__Required work__
Leaving out all pictures, return exactly the lines from the one that contains "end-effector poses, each" through the end of the data below.

__Information provided__
######

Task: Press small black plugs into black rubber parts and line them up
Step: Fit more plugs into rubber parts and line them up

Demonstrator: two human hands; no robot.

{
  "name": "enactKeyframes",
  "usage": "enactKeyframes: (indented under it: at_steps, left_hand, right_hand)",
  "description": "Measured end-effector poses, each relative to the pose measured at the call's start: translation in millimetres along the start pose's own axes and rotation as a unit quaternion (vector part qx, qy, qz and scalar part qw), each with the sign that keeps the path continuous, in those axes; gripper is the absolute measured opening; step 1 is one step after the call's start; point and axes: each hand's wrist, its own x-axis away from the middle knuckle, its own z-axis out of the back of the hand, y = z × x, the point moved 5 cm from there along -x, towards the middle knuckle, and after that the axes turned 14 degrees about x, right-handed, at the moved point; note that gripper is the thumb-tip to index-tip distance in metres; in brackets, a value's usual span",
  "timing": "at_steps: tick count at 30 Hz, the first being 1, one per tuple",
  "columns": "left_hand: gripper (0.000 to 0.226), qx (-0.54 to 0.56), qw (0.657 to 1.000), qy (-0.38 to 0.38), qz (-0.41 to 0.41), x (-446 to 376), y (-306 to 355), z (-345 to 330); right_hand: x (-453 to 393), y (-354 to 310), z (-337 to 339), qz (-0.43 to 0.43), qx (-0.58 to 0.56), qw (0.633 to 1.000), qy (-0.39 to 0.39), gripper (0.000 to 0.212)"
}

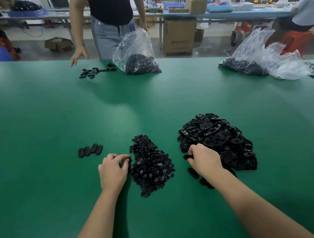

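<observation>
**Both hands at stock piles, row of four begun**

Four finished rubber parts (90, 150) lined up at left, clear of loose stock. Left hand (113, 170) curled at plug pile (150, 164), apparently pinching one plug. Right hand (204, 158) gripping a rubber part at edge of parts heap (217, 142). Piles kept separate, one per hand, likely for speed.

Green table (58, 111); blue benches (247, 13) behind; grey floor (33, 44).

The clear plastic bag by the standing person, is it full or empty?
Partly full. The clear plastic bag holds a dark heap of black parts at its bottom; its upper part is see-through and slack.
</observation>
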Motion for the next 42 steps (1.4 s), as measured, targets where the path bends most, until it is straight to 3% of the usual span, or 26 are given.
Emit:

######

__Answer box__
  "description": "Measured end-effector poses, each relative to the pose measured at the call's start: translation in millimetres along the start pose's own axes and rotation as a unit quaternion (vector part qx, qy, qz and scalar part qw), each with the sign that keeps the path continuous, in those axes; gripper is the absolute measured opening; step 1 is one step after the call's start; point and axes: each hand's wrist, its own x-axis away from the middle knuckle, its own z-axis out of the back of the hand, y = z × x, the point moved 5 cm from there along -x, towards the middle knuckle, and after that the axes turned 14 degrees about x, right-handed, at the moved point; note that gripper is the thumb-tip to index-tip distance in metres; in brackets, a value's usual span",
  "timing": "at_steps: tick count at 30 Hz, the first being 1, one per tuple",
  "columns": "left_hand: gripper (0.000 to 0.226), qx (-0.54 to 0.56), qw (0.657 to 1.000), qy (-0.38 to 0.38), qz (-0.41 to 0.41), x (-446 to 376), y (-306 to 355), z (-345 to 330); right_hand: x (-453 to 393), y (-354 to 310), z (-337 to 339), qz (-0.43 to 0.43), qx (-0.58 to 0.56), qw (0.633 to 1.000), qy (-0.39 to 0.39), gripper (0.000 to 0.212)"
}


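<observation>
**Both hands at stock piles, row of four begun**

Four finished rubber parts (90, 150) lined up at left, clear of loose stock. Left hand (113, 170) curled at plug pile (150, 164), apparently pinching one plug. Right hand (204, 158) gripping a rubber part at edge of parts heap (217, 142). Piles kept separate, one per hand, likely for speed.

Green table (58, 111); blue benches (247, 13) behind; grey floor (33, 44).

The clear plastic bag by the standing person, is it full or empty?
Partly full. The clear plastic bag holds a dark heap of black parts at its bottom; its upper part is see-through and slack.
</observation>
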Motion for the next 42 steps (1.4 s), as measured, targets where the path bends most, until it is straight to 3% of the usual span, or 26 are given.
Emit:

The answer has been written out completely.